Integrated lifecycle:

Effective cybersecurity for industrial facilities requires integrating it throughout the entire safety lifecycle. The work process must account for all phases, from initial design to eventual decommissioning. Safety and cybersecurity teams need to collaborate across this lifecycle to identify and mitigate shared risks. While standards like IEC-61511, ANSI/ISA-61511, and ANSI/ISA-62443 provide frameworks, the integration journey is unique for each organization. Open communication and unified risk management among cross-functional teams is essential. By bringing safety and cybersecurity together from the start, industrial facilities can build true resilience against emerging digital threats. Ultimately, this is about creating a culture of security-informed safety to protect both people and production.

Safety Vs Cybersecurity Considerations

Table 1, which contrasts IACS cyber security with elements of process safety as a function of some elements of the safety lifecycle.

Key considerations for ensuring cyber security in the safety lifecycle:

• Developing a plan with appropriate detail regarding cyber security,?
• Updating organization policies and procedures to address cyber security considerations, implementing and enforcing the concept of least privilege in access management, and integrating cyber security with the safety lifecycle using relevant industry standards.
• Audits should be conducted on a regular basis to evaluate compliance and identify gaps that need to be rectified.?
• Configuration management should be implemented to include current documentation of the architecture, hardware, and software inventories, as well as configuration settings.?
• Companies should have business continuity and emergency response plans that address cyber events and be integrated with existing systems.
• Maturity level associated with each zone may only be an assumption at the design stage, and actual maturity levels can only be determined following experience gained and measured in actual operation and maintenance.

Conclusion:

Integrating cybersecurity into the functional safety lifecycle is not only a best practice, but also a requirement for compliance with the latest ISA-84.00.09:2023 standard.
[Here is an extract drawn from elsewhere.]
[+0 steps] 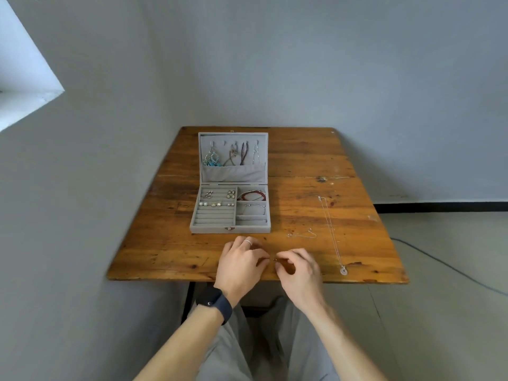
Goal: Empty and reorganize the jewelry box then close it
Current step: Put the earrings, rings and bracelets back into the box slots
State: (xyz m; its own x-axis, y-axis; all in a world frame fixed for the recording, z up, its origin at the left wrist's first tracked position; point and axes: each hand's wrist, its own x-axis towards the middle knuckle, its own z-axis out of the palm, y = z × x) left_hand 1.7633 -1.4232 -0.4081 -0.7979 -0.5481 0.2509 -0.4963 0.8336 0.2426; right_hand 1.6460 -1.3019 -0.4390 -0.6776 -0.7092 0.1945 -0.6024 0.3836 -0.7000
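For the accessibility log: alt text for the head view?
Both hands, left hand and right hand, pinch a tiny item between them at the near edge of a wooden table. Behind them an open grey jewelry box holds earrings and bracelets; a long silver necklace lies to its right.

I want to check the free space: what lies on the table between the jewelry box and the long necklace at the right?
In the head view, a small thin chain lies between the jewelry box and the long necklace; elsewhere bare wood.

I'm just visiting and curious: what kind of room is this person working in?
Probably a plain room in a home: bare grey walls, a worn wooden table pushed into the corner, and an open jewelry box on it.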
This standard provides guidance on how to identify, assess, and mitigate cyber threats to safety instrumented systems (SIS) and other safety-critical applications. By following the steps outlined in this article, you can ensure that your SIS is resilient against cyberattacks and can perform its intended function of preventing or mitigating hazardous events. Cybersecurity is not a one-time activity, but a continuous process that requires regular monitoring, testing, and updating of your SIS and its components. By adopting a holistic approach to cybersecurity and functional safety, you can improve the reliability, availability, and integrity of your SIS and protect your people, assets, and environment from harm.